_What you should do_. In the records below, find the line with "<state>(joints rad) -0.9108" and the line with "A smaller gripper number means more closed"; return exactly those lines and every line between them.

_Data extract_.
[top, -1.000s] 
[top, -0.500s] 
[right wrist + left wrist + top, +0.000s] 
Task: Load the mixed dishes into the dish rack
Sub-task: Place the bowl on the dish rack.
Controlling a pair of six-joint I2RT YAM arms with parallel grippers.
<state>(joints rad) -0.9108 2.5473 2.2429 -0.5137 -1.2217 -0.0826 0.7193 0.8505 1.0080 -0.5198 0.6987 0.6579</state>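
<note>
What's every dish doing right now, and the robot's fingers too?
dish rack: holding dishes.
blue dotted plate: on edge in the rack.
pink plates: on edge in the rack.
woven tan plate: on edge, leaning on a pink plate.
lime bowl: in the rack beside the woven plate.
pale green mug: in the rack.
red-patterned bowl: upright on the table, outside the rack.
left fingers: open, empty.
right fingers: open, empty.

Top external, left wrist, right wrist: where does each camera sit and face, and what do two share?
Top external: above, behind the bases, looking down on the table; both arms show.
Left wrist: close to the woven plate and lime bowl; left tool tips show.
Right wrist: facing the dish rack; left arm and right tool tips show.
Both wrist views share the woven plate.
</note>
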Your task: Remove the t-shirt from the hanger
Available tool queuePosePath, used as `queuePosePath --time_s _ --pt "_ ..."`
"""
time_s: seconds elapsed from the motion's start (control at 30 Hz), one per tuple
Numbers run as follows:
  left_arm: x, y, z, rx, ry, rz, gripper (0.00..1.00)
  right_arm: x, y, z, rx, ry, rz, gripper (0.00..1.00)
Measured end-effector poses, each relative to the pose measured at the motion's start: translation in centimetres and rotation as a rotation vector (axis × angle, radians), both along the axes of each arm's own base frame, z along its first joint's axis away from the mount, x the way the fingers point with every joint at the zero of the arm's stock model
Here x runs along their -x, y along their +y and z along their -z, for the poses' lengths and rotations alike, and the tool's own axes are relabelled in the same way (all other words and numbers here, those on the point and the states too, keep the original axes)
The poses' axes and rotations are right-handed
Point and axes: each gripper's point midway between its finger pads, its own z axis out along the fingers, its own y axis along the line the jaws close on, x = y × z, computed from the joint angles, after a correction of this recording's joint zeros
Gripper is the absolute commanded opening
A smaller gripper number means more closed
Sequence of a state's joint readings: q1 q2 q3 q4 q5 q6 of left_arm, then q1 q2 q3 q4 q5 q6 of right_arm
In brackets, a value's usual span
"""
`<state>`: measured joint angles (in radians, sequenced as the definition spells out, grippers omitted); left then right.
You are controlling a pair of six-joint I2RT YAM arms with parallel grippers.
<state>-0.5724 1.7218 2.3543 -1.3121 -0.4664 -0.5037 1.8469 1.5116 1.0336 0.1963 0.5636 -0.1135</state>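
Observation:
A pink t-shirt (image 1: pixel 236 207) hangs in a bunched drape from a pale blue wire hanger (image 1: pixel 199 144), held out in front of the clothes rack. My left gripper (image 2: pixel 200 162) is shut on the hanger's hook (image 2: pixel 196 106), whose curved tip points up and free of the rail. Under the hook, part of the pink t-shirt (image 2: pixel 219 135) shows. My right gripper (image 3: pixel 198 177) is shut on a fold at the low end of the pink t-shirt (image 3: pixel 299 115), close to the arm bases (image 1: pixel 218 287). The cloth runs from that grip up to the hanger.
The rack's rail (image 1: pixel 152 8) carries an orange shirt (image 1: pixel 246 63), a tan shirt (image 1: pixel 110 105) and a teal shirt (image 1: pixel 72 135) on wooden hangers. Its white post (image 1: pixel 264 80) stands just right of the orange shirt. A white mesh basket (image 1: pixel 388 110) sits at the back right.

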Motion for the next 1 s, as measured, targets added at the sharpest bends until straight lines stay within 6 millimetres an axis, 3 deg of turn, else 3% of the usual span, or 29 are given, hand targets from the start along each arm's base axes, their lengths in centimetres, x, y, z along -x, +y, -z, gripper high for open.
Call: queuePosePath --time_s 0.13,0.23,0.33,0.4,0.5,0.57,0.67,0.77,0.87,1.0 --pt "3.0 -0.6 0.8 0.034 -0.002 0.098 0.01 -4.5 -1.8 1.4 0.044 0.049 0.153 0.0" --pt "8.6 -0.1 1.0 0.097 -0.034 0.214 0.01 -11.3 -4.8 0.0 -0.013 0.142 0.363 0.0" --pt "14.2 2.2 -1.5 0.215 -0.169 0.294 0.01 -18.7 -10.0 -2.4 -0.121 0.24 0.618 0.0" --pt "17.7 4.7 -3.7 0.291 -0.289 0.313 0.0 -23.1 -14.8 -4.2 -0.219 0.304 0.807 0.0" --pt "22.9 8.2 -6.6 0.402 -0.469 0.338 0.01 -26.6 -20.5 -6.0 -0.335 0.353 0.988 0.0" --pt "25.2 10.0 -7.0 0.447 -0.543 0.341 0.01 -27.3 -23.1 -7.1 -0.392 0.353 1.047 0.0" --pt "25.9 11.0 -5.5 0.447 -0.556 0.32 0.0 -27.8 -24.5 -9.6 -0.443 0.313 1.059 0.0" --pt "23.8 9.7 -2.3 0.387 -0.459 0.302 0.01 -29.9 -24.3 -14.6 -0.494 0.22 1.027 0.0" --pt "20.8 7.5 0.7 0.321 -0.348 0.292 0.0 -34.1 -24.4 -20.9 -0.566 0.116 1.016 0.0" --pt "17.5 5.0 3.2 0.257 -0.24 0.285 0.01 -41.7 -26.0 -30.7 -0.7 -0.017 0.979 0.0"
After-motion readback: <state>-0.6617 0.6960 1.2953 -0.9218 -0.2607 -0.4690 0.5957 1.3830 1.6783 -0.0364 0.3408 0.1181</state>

_Problem solution_.
<state>(joints rad) -0.9108 2.5473 2.2429 -0.5137 -1.2217 -0.0826 0.7193 0.8505 1.0080 -0.5198 0.6987 0.6579</state>
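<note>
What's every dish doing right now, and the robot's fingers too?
dish rack: holding dishes.
blue dotted plate: on edge in the rack.
pink plates: on edge in the rack.
woven tan plate: on edge, leaning on a pink plate.
lime bowl: in the rack beside the woven plate.
pale green mug: in the rack.
red-patterned bowl: upright on the table, outside the rack.
left fingers: open, empty.
right fingers: open, empty.

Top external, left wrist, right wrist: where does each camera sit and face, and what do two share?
Top external: above, behind the bases, looking down on the table; both arms show.
Left wrist: close to the woven plate and lime bowl; left tool tips show.
Right wrist: facing the dish rack; left arm and right tool tips show.
Both wrist views share the woven plate.
</note>
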Your task: Remove the t-shirt from the hanger
Available tool queuePosePath, used as `queuePosePath --time_s _ --pt "_ ..."`
"""
time_s: seconds elapsed from the motion's start (control at 30 Hz), one per tuple
Numbers run as follows:
  left_arm: x, y, z, rx, ry, rz, gripper (0.00..1.00)
  right_arm: x, y, z, rx, ry, rz, gripper (0.00..1.00)
Measured end-effector poses, each relative to the pose measured at the motion's start: translation in centimetres and rotation as a rotation vector (axis × angle, radians), both along the axes of each arm's own base frame, z along its first joint's axis away from the mount, x the way the fingers point with every joint at the zero of the arm's stock model
Here x runs along their -x, y along their +y and z along their -z, for the poses' lengths and rotations alike, and the tool's own axes are relabelled in the same way (all other words and numbers here, those on the point and the states too, keep the original axes)
The poses' axes and rotations are right-handed
Point and axes: each gripper's point midway between its finger pads, its own z axis out along the fingers, its own y axis along the line the jaws close on, x = y × z, computed from the joint angles, after a correction of this recording's joint zeros
Gripper is the absolute commanded opening
A smaller gripper number means more closed

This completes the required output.